Grayscale’s Bitcoin Fund Hits Record Discount After SEC Meeting

(Bloomberg) — The world’s biggest crypto fund is trading at its biggest discount to Bitcoin ever as Grayscale Investment LLC pushes to convert it into an exchange-traded fund. 

The $18.3 billion Grayscale Bitcoin Trust (ticker GBTC) has plunged over 41% so far this year, outpacing the cryptocurrency’s 34% decline. As a result, GBTC’s price closed almost 31% below the below of the Bitcoin it holds on Tuesday, a record discount, according to Bloomberg data. 

That dynamic is one of the reasons why Grayscale is pushing the Securities and Exchange Commission to approve its application to convert GBTC into a physically backed ETF — a structure that U.S. regulators have yet to approve. Because the trust doesn’t allow for redemptions like an ETF, GBTC shares can’t be created and destroyed to keep pace with shifting demand.

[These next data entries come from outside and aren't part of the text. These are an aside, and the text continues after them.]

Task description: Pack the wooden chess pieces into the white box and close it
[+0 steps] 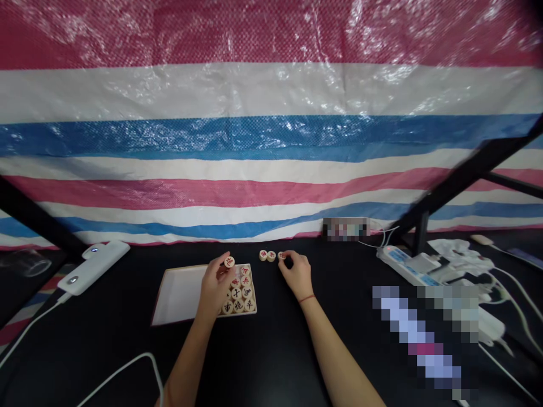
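Observation:
My left hand (217, 285) is closed on a round Chinese chess piece (229, 262) with a red character, held above the box. Beneath that hand, a shallow box (255, 299) holds rows of Chinese chess pieces (236, 293) with red and black characters; the hand hides part of them. The open white lid (178, 297) lies to the box's left. My right hand (297, 275) pinches another Chinese chess piece (281, 256) on the black table. Left of it, two pieces (267, 256) lie side by side in the same row, red characters up.
A white device with a cable (94, 268) lies at the left. On the right are a power strip (407, 265), tangled white cables (462, 263) and blurred-out items. A striped plastic sheet (271, 135) hangs behind the black table (263, 362), with dark frame bars (458, 175) at both sides.

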A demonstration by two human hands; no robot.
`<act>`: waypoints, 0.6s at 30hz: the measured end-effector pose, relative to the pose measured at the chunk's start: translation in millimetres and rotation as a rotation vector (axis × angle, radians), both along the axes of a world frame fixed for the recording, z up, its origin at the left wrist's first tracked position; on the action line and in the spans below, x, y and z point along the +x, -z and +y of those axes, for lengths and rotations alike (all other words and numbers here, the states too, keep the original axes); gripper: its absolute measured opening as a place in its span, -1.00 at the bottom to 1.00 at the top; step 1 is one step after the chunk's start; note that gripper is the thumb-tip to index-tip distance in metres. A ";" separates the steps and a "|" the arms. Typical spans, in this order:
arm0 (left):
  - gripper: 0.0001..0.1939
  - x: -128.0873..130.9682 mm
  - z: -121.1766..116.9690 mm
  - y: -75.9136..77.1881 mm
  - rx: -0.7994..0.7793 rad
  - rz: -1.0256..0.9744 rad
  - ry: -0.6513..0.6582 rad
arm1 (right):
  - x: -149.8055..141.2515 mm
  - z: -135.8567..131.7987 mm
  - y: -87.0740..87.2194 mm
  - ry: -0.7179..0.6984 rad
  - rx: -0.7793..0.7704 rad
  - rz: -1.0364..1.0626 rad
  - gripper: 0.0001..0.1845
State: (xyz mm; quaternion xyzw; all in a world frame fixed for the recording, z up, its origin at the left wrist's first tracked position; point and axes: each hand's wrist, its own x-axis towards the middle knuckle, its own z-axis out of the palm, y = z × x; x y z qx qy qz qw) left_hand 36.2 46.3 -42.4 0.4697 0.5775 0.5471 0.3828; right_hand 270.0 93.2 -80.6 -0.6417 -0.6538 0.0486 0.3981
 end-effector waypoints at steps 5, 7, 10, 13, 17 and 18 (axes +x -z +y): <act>-0.66 2.5 -3.0 -1.8 0.100 0.228 0.035 | -11.2 -8.8 -16.2 -0.036 0.059 0.035 -0.86; -0.71 6.3 -6.0 -4.2 0.169 0.407 0.038 | -23.2 -17.7 -27.0 -0.105 0.149 0.133 -0.86; -0.75 12.9 -10.9 -6.8 0.280 0.603 0.083 | -50.5 -35.8 -39.2 -0.376 0.151 0.280 -0.86; -0.75 16.6 -14.1 -7.9 0.333 0.718 0.152 | -74.8 -50.4 -42.7 -0.488 0.112 0.344 -0.83; -0.75 15.5 -14.5 -8.1 0.336 0.794 0.181 | -74.1 -47.8 -40.0 -0.427 0.102 0.382 -0.86; -0.73 14.8 -14.2 -7.8 0.330 0.796 0.174 | -67.0 -42.9 -38.4 -0.379 0.110 0.378 -0.86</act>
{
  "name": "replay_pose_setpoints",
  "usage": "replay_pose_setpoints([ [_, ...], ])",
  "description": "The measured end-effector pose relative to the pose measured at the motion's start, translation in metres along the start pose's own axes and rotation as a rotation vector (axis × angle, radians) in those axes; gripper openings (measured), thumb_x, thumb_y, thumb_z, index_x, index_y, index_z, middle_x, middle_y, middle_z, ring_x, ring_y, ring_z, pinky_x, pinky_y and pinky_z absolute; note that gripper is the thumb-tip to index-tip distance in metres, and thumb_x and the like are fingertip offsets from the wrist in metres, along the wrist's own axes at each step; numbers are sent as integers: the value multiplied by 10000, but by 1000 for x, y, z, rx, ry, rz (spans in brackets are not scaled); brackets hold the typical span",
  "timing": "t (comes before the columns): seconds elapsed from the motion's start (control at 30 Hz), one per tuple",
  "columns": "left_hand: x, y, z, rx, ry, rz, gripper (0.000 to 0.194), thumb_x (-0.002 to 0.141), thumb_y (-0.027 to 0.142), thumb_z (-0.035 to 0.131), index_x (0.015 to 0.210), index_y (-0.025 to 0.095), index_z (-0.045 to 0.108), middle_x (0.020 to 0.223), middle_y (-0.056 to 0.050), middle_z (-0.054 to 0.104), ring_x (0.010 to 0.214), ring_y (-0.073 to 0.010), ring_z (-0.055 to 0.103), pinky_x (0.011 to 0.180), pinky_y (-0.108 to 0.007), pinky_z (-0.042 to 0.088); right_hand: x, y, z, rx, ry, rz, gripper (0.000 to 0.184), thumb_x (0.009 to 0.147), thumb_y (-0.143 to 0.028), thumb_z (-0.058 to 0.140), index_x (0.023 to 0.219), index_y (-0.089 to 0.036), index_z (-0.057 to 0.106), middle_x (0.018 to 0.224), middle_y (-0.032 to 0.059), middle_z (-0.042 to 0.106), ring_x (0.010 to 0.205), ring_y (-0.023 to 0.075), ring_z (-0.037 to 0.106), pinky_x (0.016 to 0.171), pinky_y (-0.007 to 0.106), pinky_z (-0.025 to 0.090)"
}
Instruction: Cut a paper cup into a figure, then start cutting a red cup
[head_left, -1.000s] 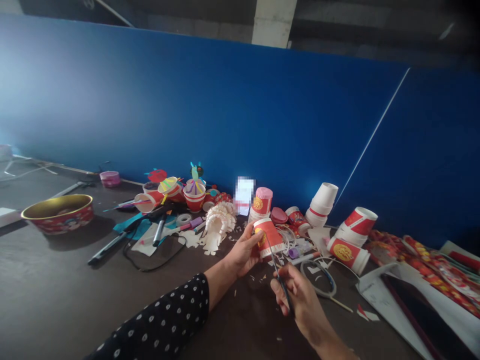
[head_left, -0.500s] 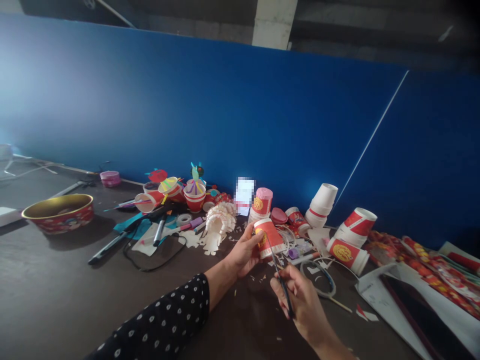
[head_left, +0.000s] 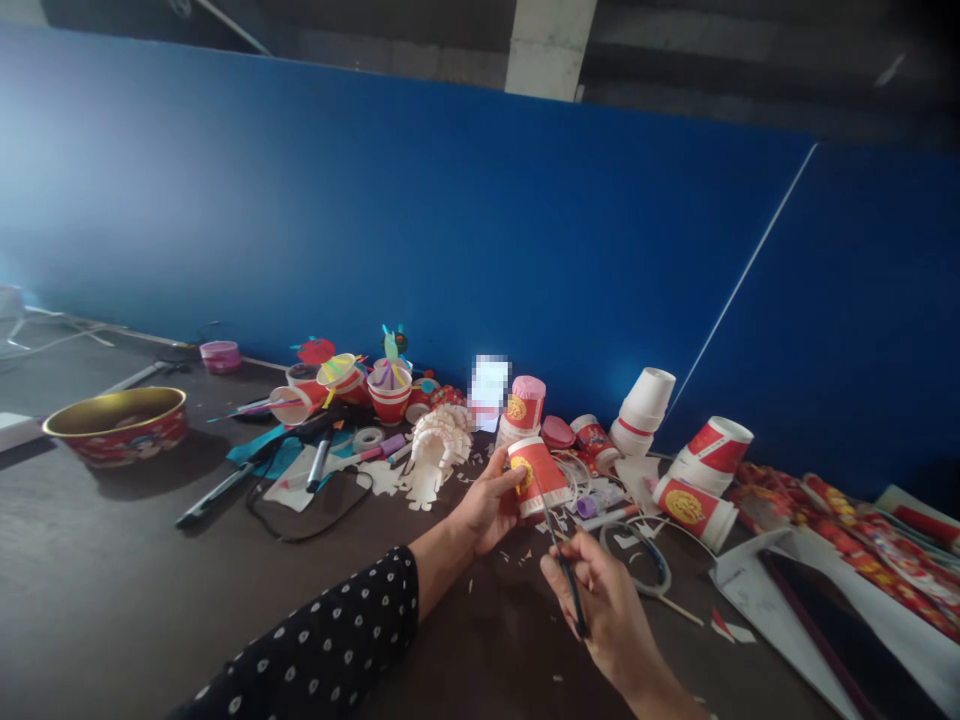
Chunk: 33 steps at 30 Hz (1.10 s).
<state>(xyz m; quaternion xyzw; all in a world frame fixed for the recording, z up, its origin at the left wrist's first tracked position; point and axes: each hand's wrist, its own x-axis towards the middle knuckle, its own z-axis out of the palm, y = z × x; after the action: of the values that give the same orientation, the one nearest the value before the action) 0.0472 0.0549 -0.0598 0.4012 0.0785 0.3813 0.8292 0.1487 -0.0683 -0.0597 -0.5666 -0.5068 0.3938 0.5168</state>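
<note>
Paper cup [head_left: 538, 476], red with a gold emblem on its side, is held tilted in the left hand [head_left: 486, 512], fingers and thumb closed firmly round it, just above the dark table [head_left: 112, 570]. The right hand [head_left: 600, 605] is pinched shut around a pair of dark-handled scissors [head_left: 568, 575], with the thin blades angled up to the cup's white near rim. Honestly, I can't tell if the blades are open or closed or actually biting into the paper, they're too thin and the fingers cover the handles. Barely anything has changed over the last second: the hands, cup and scissors are all pretty much where they were, with only a tiny shift in the blades at most. Little paper scraps [head_left: 510, 555] are dotted on the table under the hands. Just far-left of the cup sits a white cut-paper piece with a curly fringe [head_left: 439, 445], next to a roll of tape [head_left: 368, 438] and a black marker [head_left: 319, 465]. Further left there's a red bowl with a gold inside [head_left: 116, 425]. Off to the right are stacked white cups [head_left: 643, 410] and a red-and-gold patterned wrap [head_left: 840, 530], all against a blue wall [head_left: 375, 220].
</note>
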Motion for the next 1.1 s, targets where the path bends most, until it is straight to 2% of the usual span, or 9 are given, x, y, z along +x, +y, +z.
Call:
replay_pose_setpoints([
  [0.27,1,-1,-2,15,0,-3,353,770,283,556,1098,270,426,957,-53,563,701,-166,600,567,-301,497,-1,-3,-1,-102,23,-15,305,691,-451,650,707,-193,489,427,-99,348,373,62,286,347,178,224],
  [0.53,1,0,-2,19,1,5,347,780,275,546,1107,278,430,980,-57,562,703,-165,603,561,-301,499,-1,0,1,-120,20,-39,299,737,-468,593,730,-186,492,425,-103,365,340,54,302,324,165,253],
  [0.77,1,-2,-1,21,0,5,351,768,275,569,1096,267,444,952,-53,567,674,-158,603,553,-293,498,0,2,-1,-110,40,-24,315,713,-474,612,771,-183,508,438,-92,436,328,69,371,318,171,315],
  [1.1,-1,-5,4,22,-38,-12,344,774,244,571,1094,268,448,921,-32,577,725,-141,604,670,-315,506,1,-2,-2,-74,39,-28,309,716,-450,617,794,-180,488,456,-83,473,347,64,394,357,173,320],
])
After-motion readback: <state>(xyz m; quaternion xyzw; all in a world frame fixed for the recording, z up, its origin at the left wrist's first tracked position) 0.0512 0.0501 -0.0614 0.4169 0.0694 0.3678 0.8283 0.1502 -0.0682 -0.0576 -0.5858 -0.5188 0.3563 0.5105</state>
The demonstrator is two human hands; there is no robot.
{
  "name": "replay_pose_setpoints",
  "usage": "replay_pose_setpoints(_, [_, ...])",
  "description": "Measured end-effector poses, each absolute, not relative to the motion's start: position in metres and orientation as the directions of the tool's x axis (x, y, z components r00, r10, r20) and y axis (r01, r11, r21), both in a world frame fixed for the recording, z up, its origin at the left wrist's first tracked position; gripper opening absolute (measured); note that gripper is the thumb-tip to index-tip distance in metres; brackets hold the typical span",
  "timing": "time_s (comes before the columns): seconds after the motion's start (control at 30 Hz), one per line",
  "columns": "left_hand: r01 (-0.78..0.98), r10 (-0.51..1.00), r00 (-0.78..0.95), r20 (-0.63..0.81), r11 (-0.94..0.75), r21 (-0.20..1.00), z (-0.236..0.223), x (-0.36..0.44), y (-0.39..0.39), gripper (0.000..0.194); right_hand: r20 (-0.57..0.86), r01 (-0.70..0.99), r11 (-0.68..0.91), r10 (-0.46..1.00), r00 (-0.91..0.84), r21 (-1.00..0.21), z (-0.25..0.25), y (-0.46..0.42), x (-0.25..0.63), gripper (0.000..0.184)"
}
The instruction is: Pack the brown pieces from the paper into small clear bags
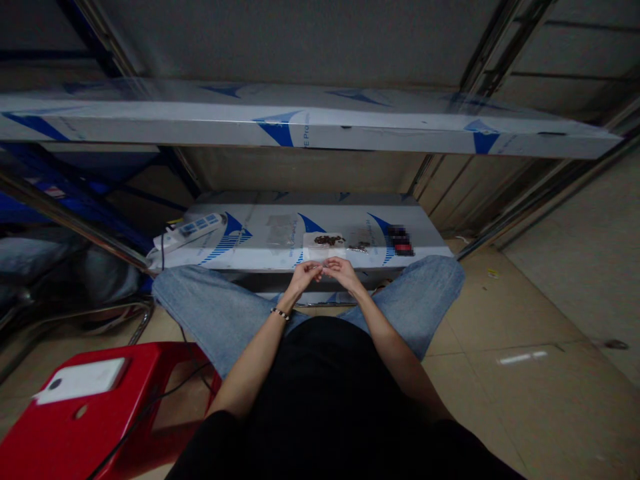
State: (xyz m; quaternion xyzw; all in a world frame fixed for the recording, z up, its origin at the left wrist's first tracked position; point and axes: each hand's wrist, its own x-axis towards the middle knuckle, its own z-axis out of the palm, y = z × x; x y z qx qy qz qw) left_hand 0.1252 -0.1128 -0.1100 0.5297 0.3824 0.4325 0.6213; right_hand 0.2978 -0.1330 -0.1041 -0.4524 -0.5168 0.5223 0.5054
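Note:
My left hand [307, 274] and my right hand [341, 272] meet just past my lap, at the near edge of the low shelf [260, 257]. Both have their fingers pinched together, the tips almost touching. Whatever sits between them is too small to name. Right behind the hands lies a white sheet or tray [313, 252] with a heap of small dark brown pieces [329, 240] on it. To its right is a clear bag [359, 241] with more small dark pieces. Left of it lies a flat, clear plastic bag [281, 231].
A white power strip [200, 228] rests at the shelf's left end, a blurred-out dark and red item [401, 240] at its right. An upper shelf [210, 127] spans above. On my left, a red stool [60, 427] bears a white device [83, 381] with a cable beside it.

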Motion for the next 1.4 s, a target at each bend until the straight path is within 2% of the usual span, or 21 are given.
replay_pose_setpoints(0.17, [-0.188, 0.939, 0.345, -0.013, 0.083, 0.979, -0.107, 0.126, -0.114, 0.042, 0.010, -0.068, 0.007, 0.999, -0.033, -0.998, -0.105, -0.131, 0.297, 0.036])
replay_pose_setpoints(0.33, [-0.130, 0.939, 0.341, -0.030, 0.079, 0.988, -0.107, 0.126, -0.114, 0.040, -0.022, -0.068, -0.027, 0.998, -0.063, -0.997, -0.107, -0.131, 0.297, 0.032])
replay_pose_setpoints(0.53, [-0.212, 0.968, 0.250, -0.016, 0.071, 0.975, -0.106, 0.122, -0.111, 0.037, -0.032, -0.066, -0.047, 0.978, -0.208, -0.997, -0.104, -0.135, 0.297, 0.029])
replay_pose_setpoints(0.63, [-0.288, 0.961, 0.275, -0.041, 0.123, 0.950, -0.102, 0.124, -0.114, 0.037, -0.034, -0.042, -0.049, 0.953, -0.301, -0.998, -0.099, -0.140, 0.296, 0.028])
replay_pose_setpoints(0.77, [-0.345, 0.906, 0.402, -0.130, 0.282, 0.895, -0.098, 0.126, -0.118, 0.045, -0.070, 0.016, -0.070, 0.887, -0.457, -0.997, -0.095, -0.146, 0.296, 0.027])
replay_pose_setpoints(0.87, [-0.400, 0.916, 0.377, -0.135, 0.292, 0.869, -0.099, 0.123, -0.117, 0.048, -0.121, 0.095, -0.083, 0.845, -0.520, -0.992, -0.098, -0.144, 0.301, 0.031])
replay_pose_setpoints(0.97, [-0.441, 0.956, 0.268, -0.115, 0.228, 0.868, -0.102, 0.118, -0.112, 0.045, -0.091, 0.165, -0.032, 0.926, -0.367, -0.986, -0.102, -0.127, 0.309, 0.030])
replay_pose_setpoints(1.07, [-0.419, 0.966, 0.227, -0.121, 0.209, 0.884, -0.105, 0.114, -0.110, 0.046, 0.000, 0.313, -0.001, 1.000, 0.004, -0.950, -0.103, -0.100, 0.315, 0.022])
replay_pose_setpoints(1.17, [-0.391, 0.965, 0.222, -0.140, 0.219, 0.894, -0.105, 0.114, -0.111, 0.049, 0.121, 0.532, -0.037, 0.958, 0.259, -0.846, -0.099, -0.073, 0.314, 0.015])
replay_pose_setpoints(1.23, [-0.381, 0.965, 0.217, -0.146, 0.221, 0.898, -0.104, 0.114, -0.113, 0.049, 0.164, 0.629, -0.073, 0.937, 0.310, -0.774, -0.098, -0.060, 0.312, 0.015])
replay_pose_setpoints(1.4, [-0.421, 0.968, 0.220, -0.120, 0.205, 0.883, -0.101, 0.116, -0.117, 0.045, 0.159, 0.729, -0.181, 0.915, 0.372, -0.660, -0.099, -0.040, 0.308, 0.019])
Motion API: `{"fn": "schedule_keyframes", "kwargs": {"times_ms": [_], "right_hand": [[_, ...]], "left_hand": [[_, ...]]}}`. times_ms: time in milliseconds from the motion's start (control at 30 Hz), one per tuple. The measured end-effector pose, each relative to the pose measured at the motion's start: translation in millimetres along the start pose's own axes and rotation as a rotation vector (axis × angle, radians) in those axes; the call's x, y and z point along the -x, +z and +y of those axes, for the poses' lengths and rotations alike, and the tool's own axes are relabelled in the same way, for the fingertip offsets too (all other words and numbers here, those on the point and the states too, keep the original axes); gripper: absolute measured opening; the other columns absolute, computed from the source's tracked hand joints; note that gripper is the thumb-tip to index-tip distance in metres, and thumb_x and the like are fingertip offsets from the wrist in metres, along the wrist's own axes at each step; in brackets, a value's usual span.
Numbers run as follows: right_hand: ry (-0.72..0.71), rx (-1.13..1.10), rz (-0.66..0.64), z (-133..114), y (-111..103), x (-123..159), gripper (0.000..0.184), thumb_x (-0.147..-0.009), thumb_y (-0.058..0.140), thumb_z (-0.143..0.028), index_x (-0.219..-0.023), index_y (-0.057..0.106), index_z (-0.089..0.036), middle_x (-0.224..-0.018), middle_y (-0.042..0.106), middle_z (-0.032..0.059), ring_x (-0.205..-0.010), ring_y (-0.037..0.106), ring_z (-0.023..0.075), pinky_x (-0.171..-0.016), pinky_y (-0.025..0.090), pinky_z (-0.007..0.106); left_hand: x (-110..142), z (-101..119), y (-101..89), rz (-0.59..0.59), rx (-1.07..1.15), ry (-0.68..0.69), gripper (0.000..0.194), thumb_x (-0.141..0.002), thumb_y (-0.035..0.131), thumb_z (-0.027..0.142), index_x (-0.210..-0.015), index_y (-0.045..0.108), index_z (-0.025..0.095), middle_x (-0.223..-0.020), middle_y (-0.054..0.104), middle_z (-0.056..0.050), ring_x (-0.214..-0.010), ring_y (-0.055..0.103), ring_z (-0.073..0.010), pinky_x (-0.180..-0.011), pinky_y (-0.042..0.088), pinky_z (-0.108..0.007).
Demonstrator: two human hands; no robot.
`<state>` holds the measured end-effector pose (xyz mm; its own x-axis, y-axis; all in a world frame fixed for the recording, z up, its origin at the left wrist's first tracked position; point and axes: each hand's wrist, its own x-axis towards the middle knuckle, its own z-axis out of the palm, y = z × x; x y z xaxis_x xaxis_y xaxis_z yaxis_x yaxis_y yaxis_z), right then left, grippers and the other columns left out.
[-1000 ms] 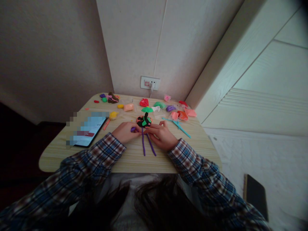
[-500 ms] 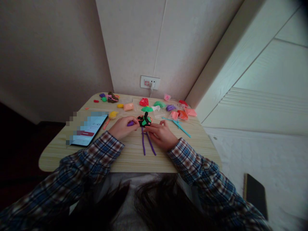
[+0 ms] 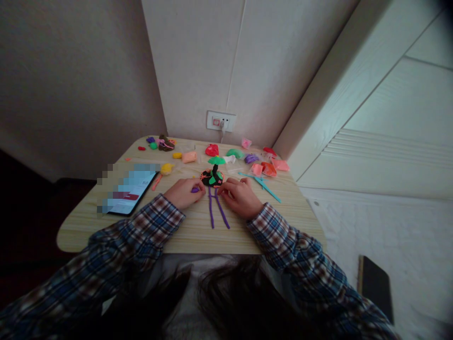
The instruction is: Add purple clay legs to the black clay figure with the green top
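Note:
A clay model [image 3: 213,175] with a black base and a green-topped black trunk stands mid-table. Two long purple clay strips [image 3: 222,212] run from its near edge toward me, joined by a short purple crosspiece near the top. To the left of the strips, my left hand [image 3: 184,192] is closed around a lump of purple clay [image 3: 195,190], part of which shows between the fingers. Across from it, my right hand [image 3: 240,197] rests beside the right strip at the model's near edge. Its fingers are curled together, and whatever is between the fingertips is hidden.
A phone [image 3: 132,191] lies at the left of the wooden table [image 3: 187,238]. Yellow clay [image 3: 166,168] sits beside it. Bagged clay, including a red packet [image 3: 212,150] and orange packet [image 3: 269,169], lines the back. Turquoise modelling tools [image 3: 267,188] lie at the right.
My hands have drawn back slightly from the model and moved apart. More of the base and the purple crosspiece now shows; the purple clay moved with my left hand.

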<state>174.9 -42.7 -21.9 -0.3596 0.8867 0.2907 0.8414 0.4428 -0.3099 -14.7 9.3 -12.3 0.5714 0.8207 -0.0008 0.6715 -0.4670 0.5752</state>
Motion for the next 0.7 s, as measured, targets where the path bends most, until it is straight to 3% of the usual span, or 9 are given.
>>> {"fn": "schedule_keyframes", "kwargs": {"times_ms": [233,700], "right_hand": [[-0.004,-0.003,0.002,-2.5,-1.1,-0.3,0.019,-0.081,0.044,-0.012,-0.085,0.061,-0.019,-0.091,0.062,0.0029,-0.080,0.054,0.0151,-0.076,0.023,0.033],[-0.010,-0.014,0.017,-2.2,-1.9,-0.2,0.020,-0.080,0.044,-0.010,-0.084,0.061,-0.019,-0.091,0.062,0.0025,-0.080,0.054,0.0147,-0.076,0.023,0.033]], "left_hand": [[-1.2,-1.2,3.2,-0.031,-0.016,0.067,0.020,-0.072,0.048,0.029,-0.076,0.062,0.016,-0.080,0.066,-0.004,-0.081,0.059,-0.0203,-0.073,0.042,-0.029],[0.1,1.5,2.3,-0.048,-0.018,0.043,0.018,-0.070,0.053,0.029,-0.080,0.062,0.017,-0.082,0.066,-0.003,-0.080,0.059,-0.0217,-0.073,0.042,-0.030]]}}
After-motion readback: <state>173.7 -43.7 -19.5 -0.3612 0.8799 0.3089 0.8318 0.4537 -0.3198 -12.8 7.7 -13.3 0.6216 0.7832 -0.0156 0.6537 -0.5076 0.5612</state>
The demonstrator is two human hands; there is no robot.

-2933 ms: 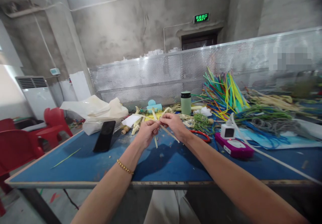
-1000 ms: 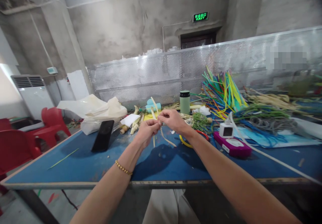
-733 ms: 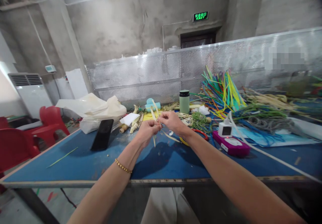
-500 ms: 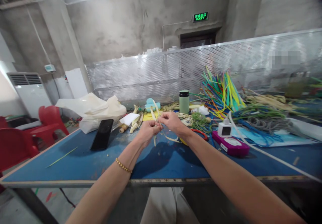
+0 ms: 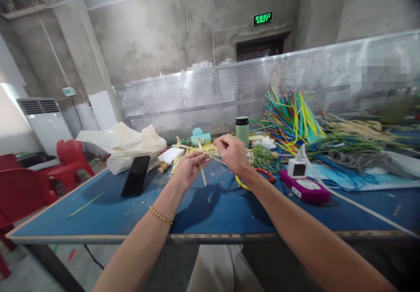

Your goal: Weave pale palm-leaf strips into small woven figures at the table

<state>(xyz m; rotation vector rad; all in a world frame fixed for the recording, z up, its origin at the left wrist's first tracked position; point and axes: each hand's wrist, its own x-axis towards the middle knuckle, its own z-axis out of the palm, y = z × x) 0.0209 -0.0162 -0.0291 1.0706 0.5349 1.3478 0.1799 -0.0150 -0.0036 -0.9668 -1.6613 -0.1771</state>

That’s effectively turned GBTC into a closed-end fund, which are also prone to such dislocations.

The crypto firm met with U.S. regulators last week to discuss the application ahead of a July 6 deadline, arguing that conversion would unlock as much as $8 billion in value for investors should the discount be repaired. Should the SEC reject the filing, Grayscale Chief Executive Officer Michael Sonnenshein has said the company wouldn’t rule out a lawsuit challenging the decision.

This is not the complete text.